Just at that moment conversation was interrupted by the tide of travel, which had set in once more past that particular spot; and Sadie bent all her energies to the disposal of her wares, while Josiah looked around for a convenient place in which to remain with his satchel until the business for the day could be brought to a close.

Now that he had the promise of a guide, and one in whom he felt every confidence, he no longer had any anxiety regarding his ability to find the friends whom he proposed to visit.

Not until night had come was the girl willing to abandon her efforts toward procuring the amount of money which Mother Hunter might demand; and, despite his occupation of watching the ever changing sea of faces before him, Josiah grew impatient.

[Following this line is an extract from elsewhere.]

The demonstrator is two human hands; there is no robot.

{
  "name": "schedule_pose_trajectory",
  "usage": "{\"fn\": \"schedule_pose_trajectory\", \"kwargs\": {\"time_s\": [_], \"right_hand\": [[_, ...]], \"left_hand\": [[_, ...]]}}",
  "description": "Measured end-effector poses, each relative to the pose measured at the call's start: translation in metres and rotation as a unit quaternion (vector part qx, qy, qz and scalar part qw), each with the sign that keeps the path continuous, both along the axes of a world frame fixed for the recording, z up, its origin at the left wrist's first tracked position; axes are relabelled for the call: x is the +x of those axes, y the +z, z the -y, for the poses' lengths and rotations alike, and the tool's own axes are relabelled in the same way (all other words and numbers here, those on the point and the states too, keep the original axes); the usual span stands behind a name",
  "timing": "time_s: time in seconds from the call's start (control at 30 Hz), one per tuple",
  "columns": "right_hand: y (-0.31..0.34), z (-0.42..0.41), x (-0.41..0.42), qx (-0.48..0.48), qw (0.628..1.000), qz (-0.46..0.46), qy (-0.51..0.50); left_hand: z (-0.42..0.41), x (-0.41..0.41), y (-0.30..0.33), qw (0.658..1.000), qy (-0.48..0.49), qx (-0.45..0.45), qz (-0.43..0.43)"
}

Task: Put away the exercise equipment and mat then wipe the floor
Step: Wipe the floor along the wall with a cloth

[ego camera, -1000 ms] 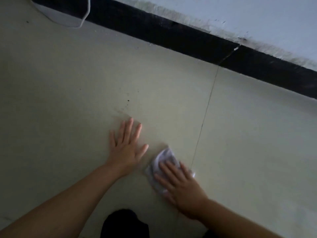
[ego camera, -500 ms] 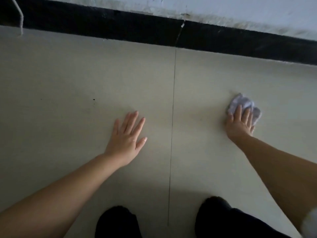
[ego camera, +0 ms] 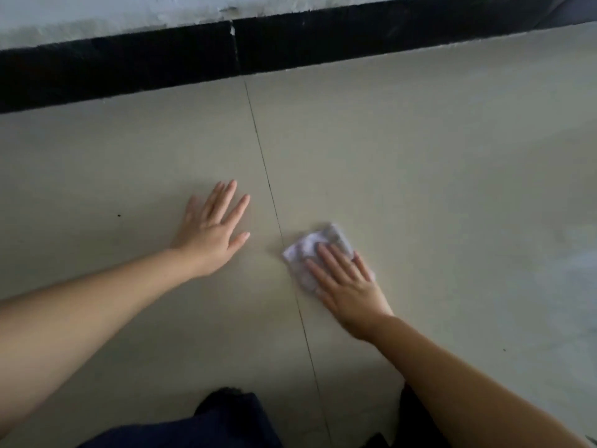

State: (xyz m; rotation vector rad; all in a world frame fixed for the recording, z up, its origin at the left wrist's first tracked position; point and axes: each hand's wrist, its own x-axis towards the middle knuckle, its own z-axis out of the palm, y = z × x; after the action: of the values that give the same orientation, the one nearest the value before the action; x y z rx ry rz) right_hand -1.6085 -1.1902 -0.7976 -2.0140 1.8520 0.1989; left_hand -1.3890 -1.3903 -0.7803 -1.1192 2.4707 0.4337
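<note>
Both forearms are bare, with no sleeves showing. Dark navy trousers (ego camera: 226, 421) cover the knees at the bottom edge.

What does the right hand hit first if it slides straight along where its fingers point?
The right hand, flat on the cloth, points up-left; it would first cross the tile seam, probably passing beyond the left hand.

Floor tiles (ego camera: 403, 163): pale beige, smooth, faint sheen, lighter smeared patch at right. Thin dark grout line (ego camera: 268, 185) between tiles. Skirting board (ego camera: 129, 66): black, matt, slightly rough upper edge. Wall (ego camera: 97, 14): white paint, chipped and uneven where it meets the skirting. Cloth (ego camera: 310, 250): soft, crumpled, whitish-lilac fabric, matt. Trousers (ego camera: 226, 421): dark woven fabric.
</note>
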Motion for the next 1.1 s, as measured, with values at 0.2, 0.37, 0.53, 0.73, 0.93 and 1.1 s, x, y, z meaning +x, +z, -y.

“If we don’t start pretty soon I’m ’fraid we won’t get there before mornin’,” he said, with just a shade of petulance in his tones. “Is it very much of a walk from here?”

“It might be, an’ then again it mightn’t. You see, I don’t know how far out West Broadway it is. I’d have started sooner; but it’s been dreadful hard sellin’ matches to-night, an’ I expect there’ll be an awful row when I get home.”

“When are you goin’?”

“Now; but I must stop into the house just a minute before we try to find Baker’s Court.”

“When will you get supper?”

“Oh I’ll run across somethin’ by an’ by. I don’t s’pose Mother Hunter’s got much of anything, so it won’t take me long to do my eatin’.”

Josiah, who had been accustomed to having his meals regularly, was astonished at the indifference displayed by his new acquaintance regarding this matter; and as he looked at her critically while trying to learn whether she was attempting to make sport of him, the fact that he was decidedly hungry presented itself.